El narco organiza la vida como lo hacía el Estado-nación en su fase clásica: Da empleo (aunque informal, violento e inestable), otorga identidad (el “chacalón”, el “bellako”, la “bandida”), define códigos morales (la “valentía”, la lealtad, el respeto), produce ritos (corridos, funerales, castigos públicos), crea comunidad (aunque sea a través del miedo, los vicios o el “honor criminal”)

Dejar el narco –o el pandillerismo– no es como renunciar a un trabajo: es desertar de un sistema de creencias, de afectos, de la única forma de ser alguien. En palabras de Segato, “el crimen organizado ofrece lo que la modernidad prometió y no cumplió.”

Por eso la violencia organizada no es simplemente una desviación criminal: es un modo de institucionalidad alternativa. Un Estado criminal, sí. Pero también un Estado afectivo, ritual, territorial. Un Estado que mata, pero también da nombre.

¿Qué puede ofrecer la izquierda? ¿Qué ofrece la derecha?

El problema no es solo que el narco mata. El problema —más inquietante— es que el narco ofrece sentido.

Zygmunt Bauman describió nuestra época como un capitalismo líquido, donde los vínculos, los proyectos y las identidades son frágiles, inestables y de corta duración (Bauman, 2000). La juventud popular enfrenta esta liquidez en su forma más cruel: sin red de protección, sin promesas creíbles, sin rituales de paso legítimos.

Antes, la pulsión de muerte encontraba cauces políticos o culturales —la guerrilla, el rock, la militancia estudiantil—. Hoy, en la era líquida, el goce se vuelve individualista y espectacular, y la muerte se convierte en escenario.

El desafío para los proyectos emancipatorios no es sólo contener la violencia, sino producir sentido.

Una izquierda que quiera disputar este terreno debe reaprender a hablar el lenguaje del deseo, de la intensidad, de la épica colectiva.

No basta con programas sociales ni con moralismo ilustrado:

  • Se necesita una narrativa que haga sentir que la vida merece ser vivida con fuerza,
  • Una comunidad que ofrezca pertenencia sin sangre,
  • Y rituales de dignidad que no dependan de la muerte.

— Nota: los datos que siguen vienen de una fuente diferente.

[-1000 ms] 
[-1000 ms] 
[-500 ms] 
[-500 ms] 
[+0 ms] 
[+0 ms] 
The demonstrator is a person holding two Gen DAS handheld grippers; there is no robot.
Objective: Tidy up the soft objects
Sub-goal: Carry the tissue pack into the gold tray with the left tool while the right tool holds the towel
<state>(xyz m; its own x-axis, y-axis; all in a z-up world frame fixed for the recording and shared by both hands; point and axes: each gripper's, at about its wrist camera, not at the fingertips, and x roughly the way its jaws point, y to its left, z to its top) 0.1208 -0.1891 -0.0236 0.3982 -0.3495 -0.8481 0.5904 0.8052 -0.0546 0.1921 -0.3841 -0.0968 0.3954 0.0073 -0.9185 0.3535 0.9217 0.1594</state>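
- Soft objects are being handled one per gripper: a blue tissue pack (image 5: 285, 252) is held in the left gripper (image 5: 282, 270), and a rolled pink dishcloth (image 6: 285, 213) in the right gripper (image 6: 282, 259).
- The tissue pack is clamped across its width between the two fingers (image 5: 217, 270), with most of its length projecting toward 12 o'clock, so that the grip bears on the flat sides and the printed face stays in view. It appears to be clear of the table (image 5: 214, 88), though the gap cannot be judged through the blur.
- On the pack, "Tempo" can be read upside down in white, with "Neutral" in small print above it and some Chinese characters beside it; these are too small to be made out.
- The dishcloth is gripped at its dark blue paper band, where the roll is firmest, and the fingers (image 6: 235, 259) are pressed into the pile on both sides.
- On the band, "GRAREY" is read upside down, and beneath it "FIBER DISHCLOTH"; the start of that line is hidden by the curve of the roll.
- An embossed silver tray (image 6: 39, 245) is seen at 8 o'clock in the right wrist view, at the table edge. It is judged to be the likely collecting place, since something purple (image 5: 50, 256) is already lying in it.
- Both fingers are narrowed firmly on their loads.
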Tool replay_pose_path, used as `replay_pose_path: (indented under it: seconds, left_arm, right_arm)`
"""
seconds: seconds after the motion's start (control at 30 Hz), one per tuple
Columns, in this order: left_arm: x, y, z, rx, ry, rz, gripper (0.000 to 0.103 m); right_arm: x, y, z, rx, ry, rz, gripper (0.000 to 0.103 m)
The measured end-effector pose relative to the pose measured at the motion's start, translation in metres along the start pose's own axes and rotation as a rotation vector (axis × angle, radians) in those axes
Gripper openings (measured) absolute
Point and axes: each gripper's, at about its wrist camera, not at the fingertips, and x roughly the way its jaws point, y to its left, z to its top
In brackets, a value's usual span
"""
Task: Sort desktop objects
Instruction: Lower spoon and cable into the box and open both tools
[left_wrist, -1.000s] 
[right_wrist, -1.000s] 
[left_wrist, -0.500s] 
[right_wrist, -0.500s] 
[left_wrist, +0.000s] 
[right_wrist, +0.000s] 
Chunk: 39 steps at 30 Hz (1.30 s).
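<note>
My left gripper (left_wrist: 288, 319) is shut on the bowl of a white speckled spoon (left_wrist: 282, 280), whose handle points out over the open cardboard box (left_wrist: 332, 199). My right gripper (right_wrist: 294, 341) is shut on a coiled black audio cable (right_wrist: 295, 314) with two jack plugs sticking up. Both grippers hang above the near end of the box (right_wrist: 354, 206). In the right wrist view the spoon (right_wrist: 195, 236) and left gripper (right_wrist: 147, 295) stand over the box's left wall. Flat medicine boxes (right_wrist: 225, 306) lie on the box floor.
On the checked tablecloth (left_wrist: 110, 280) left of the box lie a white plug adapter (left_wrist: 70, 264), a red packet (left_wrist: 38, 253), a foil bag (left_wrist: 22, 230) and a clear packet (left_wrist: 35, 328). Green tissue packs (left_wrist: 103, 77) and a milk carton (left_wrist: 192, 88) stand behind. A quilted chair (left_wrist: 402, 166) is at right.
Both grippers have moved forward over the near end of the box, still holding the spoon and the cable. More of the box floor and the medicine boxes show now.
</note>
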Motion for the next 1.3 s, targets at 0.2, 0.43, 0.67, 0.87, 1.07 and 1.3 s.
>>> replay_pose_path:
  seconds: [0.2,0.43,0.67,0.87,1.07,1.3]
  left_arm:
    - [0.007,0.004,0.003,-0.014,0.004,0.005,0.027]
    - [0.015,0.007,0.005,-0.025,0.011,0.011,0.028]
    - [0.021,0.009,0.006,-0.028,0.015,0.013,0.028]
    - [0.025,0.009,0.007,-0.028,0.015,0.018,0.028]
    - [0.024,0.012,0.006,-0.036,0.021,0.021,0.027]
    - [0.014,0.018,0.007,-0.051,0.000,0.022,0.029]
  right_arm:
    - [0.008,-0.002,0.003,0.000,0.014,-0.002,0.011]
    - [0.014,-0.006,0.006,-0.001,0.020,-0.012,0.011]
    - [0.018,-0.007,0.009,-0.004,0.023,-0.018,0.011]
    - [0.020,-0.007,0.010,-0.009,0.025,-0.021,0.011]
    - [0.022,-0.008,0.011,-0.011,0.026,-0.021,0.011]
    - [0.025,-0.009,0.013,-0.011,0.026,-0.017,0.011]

Mientras no exista ese horizonte, seguirá siendo —como diría Fisher (2009)— más fácil imaginar el fin del mundo que el fin del capitalismo, o incluso más fácil imaginar un corrido fúnebre que una universidad gratuita llena de sentido.

Y mientras tanto, la derecha ofrece su propia épica:

  • Nayib Bukele convierte el país en una prisión-matadero televisada.
  • Trump promete “ley y orden” con la violencia del Estado y la humillación del enemigo como espectáculo.

Esa derecha no ofrece dignidad, ofrece un goce punitivo: el placer de ver a otros sufrir para sentir que “el mundo volvió a su lugar”.

Referencias:

Bauman, Z. (2000). Liquid modernity. Polity.

Bruckner, P. (2001). La euforia perpetua: Sobre el deber de ser feliz (M. Bixio, Trad.). Tusquets. (Obra original publicada en 2000)

Fisher, M. (2009). Capitalist realism: Is there no alternative? Zero Books.

Freud, S. (2003). Más allá del principio del placer (J. L. Etcheverry, Trad.). Amorrortu. (Obra original publicada en 1920)

Lacan, J. (2006). El seminario. Libro 11: Los cuatro conceptos fundamentales del psicoanálisis (J. A. Miller, Ed.). Paidós. (Obra original publicada en 1964)

Segato, R. L. (2013). La guerra contra las mujeres. Traficantes de Sueños.

Valencia, S. (2010). Capitalismo gore. Melusina.

Žižek, S. (2008). Violencia: Seis reflexiones marginales (A. García, Trad.). Paidós.